What to do:
The response should be an exact transcription of the data below, free of images.

⁂

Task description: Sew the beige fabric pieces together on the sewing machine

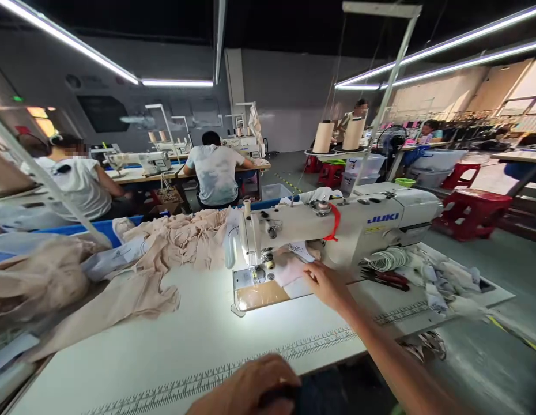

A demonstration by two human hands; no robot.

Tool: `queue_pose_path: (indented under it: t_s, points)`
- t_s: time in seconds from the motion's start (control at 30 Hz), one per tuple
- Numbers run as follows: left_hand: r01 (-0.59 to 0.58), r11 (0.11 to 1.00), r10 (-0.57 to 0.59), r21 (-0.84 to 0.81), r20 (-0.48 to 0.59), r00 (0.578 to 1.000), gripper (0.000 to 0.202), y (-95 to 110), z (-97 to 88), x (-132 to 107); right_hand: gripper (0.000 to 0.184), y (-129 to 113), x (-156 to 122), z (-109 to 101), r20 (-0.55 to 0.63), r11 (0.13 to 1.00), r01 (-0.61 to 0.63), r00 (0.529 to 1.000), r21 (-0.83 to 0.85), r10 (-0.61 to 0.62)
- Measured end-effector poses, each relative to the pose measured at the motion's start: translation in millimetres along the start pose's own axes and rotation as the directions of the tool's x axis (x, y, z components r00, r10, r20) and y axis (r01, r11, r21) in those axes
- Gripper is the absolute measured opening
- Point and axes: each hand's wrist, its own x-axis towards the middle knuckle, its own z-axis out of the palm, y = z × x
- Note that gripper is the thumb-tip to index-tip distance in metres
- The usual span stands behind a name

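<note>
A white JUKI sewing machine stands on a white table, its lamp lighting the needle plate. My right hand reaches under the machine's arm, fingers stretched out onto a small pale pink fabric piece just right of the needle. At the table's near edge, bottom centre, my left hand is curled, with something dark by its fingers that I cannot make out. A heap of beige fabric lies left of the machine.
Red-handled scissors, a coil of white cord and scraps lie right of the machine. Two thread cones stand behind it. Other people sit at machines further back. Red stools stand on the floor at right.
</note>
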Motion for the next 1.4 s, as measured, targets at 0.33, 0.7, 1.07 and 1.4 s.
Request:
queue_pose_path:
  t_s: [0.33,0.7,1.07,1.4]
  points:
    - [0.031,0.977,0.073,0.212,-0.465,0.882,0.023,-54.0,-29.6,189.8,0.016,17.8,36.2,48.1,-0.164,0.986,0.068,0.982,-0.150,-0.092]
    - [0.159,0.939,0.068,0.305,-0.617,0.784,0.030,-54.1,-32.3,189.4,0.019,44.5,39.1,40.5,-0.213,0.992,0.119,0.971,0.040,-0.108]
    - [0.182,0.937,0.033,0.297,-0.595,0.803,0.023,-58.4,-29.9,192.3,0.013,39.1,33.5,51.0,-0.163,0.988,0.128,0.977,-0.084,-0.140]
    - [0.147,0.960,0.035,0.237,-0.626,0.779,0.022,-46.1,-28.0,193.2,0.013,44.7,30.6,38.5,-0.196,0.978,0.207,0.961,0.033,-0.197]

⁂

Solution below:
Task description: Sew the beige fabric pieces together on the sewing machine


A demonstration by two human hands; no robot.

Tool: `queue_pose_path: (indented under it: t_s, points)`
- t_s: time in seconds from the motion's start (control at 30 Hz), one per tuple
- Numbers run as follows: left_hand: r01 (-0.59 to 0.58), r11 (0.11 to 1.00), r10 (-0.57 to 0.59), r21 (-0.84 to 0.81), r20 (-0.48 to 0.59), r00 (0.578 to 1.000), gripper (0.000 to 0.202), y (-95 to 110), z (-97 to 88), x (-132 to 107); right_hand: gripper (0.000 to 0.184), y (-129 to 113), x (-156 to 122), z (-109 to 101), r20 (-0.55 to 0.63), r11 (0.13 to 1.00), r01 (-0.61 to 0.63), r00 (0.529 to 1.000), r21 (-0.83 to 0.85), r10 (-0.61 to 0.62)
- Measured end-effector poses, each relative to the pose measured at the motion's start: translation in millimetres along the start pose's own axes and rotation as the directions of the tool's x axis (x, y, z components r00, r10, r20) and y axis (r01, r11, r21) in those axes
- Gripper is the absolute measured opening
- Point and axes: each hand's wrist, its own x-axis towards the middle knuckle, its own z-axis out of the palm, y = z × x
- Note that gripper is the thumb-tip to index-tip distance in metres
- The usual span stands behind a name

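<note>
A white JUKI sewing machine stands on a white table, its lamp lighting the needle plate. My right hand reaches under the machine's arm, fingers stretched out onto a small pale pink fabric piece just right of the needle. At the table's near edge, bottom centre, my left hand is curled, with something dark by its fingers that I cannot make out. A heap of beige fabric lies left of the machine.
Red-handled scissors, a coil of white cord and scraps lie right of the machine. Two thread cones stand behind it. Other people sit at machines further back. Red stools stand on the floor at right.
</note>
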Motion for the next 1.4 s, as measured, targets at 0.33, 0.7, 1.07 and 1.4 s.
Request:
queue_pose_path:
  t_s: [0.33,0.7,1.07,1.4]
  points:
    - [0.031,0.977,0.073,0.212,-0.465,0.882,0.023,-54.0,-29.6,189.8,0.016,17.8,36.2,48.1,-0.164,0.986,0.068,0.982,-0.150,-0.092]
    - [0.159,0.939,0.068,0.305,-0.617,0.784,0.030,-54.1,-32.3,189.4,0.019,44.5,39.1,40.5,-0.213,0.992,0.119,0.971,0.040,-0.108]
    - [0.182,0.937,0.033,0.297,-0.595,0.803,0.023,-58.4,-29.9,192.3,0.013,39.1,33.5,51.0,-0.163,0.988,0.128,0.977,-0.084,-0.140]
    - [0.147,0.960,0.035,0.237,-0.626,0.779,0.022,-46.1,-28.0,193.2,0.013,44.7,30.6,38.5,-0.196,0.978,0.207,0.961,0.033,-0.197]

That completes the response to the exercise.